At 05:10 AM 5/31/2012, Peter Gluck wrote:
I have just published my answer to COLD FUSION NOW's
Ruby Carat question "What if?"
<http://egooutpeters.blogspot.com/2012/05/answering-to-ruby-carats-what-if.html>http://egooutpeters.blogspot.com/2012/05/answering-to-ruby-carats-what-if.html
My answer is not demonstrable but it can have some traces of realism.
The "What if" can be useful if it leads to a better understanding of
how to approach the situation today.
First of all, we must understand the quite strong reasons for
skepticism. We cannot blame anyone for being skeptical, then, or even now.
With each passing year, the skeptical position becomes both weaker
and stronger.
Weaker is obvious: the balance of publication in peer-reviewed
journals long ago flipped to positive. The core experiment
demonstrating the reality of cold fusion beyond reasonable doubt is
the heat/helium work of Dr. Miles, and this has been confirmed, and
most thoroughly reviewed by Dr. Storms in "Status of cold fusion
(2010)" (Naturwissenschaften.) That is a peer-reviewed review, and
the abstract is quite clear on the probable reality of cold fusion.

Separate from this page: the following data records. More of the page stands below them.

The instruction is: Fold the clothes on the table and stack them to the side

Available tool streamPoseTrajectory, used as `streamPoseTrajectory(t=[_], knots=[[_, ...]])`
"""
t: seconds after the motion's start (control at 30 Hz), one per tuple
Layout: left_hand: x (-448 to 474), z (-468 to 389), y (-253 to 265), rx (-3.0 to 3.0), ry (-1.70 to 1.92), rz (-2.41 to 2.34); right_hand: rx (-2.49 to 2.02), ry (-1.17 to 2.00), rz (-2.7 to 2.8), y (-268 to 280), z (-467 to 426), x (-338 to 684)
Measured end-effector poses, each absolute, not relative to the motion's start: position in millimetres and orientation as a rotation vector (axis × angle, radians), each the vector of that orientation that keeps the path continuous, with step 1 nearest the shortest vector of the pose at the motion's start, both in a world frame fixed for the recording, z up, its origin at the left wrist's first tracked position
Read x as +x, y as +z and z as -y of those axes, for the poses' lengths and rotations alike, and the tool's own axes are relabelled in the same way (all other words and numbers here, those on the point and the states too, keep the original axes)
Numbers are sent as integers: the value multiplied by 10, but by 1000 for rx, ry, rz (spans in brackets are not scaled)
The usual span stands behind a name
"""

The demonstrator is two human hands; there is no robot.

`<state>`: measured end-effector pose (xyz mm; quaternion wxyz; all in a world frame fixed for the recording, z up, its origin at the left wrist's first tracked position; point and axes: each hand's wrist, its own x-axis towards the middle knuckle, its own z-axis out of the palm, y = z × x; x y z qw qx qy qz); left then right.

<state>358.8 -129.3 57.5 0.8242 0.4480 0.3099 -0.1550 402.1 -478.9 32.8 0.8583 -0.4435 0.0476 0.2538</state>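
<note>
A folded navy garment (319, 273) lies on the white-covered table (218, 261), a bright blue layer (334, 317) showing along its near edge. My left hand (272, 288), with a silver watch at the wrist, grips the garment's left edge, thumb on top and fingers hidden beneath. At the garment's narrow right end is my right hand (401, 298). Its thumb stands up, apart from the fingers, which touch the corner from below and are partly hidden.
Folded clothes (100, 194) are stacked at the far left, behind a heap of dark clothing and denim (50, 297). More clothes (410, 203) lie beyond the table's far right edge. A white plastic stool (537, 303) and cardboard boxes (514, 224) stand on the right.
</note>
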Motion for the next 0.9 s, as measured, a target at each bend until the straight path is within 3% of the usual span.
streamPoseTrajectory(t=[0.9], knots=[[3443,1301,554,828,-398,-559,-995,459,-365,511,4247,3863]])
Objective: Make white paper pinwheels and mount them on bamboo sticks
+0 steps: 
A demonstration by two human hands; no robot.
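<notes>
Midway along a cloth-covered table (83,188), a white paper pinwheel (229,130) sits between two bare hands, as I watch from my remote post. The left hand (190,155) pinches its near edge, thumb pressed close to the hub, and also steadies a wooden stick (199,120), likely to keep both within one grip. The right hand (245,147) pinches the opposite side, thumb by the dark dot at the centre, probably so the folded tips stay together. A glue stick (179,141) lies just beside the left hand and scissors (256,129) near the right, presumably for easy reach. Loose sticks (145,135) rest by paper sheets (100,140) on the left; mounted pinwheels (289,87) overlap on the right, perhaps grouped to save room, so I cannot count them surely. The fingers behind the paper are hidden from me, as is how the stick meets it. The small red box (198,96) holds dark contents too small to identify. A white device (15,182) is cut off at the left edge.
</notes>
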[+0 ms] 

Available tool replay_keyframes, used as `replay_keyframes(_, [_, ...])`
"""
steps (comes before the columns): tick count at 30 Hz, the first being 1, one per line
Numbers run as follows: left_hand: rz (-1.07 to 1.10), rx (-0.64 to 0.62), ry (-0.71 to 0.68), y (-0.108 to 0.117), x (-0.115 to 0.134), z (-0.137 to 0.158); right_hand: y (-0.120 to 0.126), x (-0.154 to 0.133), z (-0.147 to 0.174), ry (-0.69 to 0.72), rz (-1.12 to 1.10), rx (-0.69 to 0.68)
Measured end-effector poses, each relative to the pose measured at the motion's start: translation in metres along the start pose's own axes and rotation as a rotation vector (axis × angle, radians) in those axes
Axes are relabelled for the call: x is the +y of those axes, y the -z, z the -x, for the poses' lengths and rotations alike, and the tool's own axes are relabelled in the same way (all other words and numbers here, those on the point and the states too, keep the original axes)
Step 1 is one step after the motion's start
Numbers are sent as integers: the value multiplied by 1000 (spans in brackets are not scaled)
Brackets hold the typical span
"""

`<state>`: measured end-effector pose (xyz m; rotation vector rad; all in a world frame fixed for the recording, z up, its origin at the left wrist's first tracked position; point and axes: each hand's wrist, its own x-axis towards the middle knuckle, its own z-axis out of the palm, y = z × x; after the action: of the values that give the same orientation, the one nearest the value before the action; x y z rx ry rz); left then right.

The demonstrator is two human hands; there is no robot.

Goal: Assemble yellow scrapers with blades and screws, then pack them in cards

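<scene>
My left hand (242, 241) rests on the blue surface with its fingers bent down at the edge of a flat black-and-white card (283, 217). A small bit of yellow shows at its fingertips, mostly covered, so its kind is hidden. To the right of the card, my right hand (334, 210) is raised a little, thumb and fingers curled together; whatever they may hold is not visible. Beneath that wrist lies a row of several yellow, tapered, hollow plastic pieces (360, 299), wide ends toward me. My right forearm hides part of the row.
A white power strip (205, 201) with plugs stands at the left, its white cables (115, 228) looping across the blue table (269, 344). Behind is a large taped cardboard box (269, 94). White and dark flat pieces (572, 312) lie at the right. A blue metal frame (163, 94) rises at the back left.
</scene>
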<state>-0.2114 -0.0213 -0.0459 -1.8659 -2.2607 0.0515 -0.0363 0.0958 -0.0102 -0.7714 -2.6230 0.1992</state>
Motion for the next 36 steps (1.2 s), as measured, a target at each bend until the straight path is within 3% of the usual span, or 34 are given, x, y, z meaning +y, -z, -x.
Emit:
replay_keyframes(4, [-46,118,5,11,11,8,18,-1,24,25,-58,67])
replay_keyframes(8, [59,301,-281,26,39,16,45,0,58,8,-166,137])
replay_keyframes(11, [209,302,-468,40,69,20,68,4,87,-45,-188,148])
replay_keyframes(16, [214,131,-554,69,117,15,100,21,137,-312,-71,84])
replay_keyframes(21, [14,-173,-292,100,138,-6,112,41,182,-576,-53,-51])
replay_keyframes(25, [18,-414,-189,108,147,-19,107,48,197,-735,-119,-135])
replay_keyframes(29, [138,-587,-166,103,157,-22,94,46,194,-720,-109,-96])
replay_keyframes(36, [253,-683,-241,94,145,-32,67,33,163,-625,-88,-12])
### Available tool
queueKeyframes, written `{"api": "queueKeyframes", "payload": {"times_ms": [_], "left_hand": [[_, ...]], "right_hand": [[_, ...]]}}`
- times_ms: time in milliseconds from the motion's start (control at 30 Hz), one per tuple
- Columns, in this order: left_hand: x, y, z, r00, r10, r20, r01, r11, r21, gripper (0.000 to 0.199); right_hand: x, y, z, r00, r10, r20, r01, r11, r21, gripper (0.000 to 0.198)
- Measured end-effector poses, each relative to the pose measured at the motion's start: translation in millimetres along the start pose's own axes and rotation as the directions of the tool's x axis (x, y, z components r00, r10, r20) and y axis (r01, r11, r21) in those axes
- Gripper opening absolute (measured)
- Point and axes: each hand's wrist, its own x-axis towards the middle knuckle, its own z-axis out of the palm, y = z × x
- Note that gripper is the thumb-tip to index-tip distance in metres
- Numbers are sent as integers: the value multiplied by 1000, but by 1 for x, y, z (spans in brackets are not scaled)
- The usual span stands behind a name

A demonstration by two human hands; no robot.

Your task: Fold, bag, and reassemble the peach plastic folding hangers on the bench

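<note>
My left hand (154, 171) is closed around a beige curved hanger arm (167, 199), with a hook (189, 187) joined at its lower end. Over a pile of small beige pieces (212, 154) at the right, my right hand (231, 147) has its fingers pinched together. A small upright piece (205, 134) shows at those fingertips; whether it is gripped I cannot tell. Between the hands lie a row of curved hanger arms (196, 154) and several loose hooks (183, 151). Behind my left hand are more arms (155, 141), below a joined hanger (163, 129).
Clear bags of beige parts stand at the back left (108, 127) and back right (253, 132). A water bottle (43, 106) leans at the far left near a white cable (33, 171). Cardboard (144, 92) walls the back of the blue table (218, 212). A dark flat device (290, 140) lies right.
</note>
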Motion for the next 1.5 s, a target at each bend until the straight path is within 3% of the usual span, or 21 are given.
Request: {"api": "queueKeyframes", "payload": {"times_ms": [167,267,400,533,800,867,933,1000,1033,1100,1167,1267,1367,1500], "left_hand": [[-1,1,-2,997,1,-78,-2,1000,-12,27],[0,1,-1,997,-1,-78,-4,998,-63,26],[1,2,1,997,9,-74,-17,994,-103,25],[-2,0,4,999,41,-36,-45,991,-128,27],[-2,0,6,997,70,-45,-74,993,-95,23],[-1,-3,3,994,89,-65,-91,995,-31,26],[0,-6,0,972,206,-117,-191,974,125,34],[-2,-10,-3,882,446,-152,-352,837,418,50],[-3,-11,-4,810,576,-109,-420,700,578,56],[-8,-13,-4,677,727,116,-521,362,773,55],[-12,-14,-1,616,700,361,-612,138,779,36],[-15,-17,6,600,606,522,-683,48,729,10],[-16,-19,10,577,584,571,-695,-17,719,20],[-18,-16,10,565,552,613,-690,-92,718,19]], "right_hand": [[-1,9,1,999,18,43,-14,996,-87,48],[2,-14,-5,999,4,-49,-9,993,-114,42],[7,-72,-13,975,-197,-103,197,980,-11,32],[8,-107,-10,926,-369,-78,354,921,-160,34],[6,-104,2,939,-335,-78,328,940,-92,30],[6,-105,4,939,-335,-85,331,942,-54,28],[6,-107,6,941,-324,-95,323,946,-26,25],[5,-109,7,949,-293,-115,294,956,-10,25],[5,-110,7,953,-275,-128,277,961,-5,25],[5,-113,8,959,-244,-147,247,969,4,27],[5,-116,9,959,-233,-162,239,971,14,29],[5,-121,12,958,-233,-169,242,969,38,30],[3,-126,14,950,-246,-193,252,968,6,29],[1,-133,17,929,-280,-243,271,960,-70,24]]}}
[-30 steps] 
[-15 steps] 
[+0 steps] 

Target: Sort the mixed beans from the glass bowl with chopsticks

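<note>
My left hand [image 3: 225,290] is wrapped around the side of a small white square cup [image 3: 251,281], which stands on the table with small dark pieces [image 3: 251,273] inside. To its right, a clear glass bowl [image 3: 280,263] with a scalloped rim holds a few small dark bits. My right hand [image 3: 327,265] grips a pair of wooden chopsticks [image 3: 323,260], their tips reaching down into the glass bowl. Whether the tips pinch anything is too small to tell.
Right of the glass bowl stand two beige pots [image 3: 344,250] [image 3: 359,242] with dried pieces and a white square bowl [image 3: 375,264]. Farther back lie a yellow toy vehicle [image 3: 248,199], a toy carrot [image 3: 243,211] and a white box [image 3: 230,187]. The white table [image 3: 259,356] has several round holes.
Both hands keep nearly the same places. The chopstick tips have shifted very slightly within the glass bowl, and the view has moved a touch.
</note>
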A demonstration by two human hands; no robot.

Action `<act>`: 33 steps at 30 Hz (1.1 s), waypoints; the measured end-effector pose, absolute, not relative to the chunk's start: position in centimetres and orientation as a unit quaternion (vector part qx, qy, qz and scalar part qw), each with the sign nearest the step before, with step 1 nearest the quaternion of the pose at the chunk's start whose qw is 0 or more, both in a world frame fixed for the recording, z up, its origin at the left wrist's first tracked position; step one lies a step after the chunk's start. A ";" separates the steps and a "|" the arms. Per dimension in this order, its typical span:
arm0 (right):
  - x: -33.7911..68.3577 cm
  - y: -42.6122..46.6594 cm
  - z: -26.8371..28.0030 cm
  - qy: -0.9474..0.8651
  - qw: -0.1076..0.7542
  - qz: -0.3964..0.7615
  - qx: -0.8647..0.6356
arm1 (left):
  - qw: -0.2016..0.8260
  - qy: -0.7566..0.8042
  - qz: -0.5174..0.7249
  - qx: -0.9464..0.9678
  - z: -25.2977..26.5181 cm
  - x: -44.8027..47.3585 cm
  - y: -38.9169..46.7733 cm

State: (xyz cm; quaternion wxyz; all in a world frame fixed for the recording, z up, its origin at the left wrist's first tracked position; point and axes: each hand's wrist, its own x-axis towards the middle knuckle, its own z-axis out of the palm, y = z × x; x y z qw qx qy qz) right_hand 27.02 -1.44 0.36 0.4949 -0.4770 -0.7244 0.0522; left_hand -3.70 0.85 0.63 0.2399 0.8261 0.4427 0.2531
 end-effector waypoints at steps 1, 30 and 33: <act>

So why does extreme skepticism persist? Well, first of all, what are
the ways in which the skeptical position becomes stronger with time?
Most of these ways are "logically defective." I'll note that, but it
does not help us in "spreading the news" to call the extant arguments
"logically defective." We need to either directly address them, with
respect, or side-step them with something overwhelming.
1. The absence of a practical application or readily-available
reproducible demonstration that is not itself highly controversial,
in spite of hundreds of groups around the world that have worked on
CF. Logically defective.
2. The weakness of the heat/helium work. It is strong enough to be
considered prima facie conclusive, we may say, but someone attached
to the skeptical position will notice the weaknesses.
3. The continued lack of a "plausible mechanism." We cannot even
agree among ourselves as to the plausibility of any of the many
proposed mechanisms. Logically defective.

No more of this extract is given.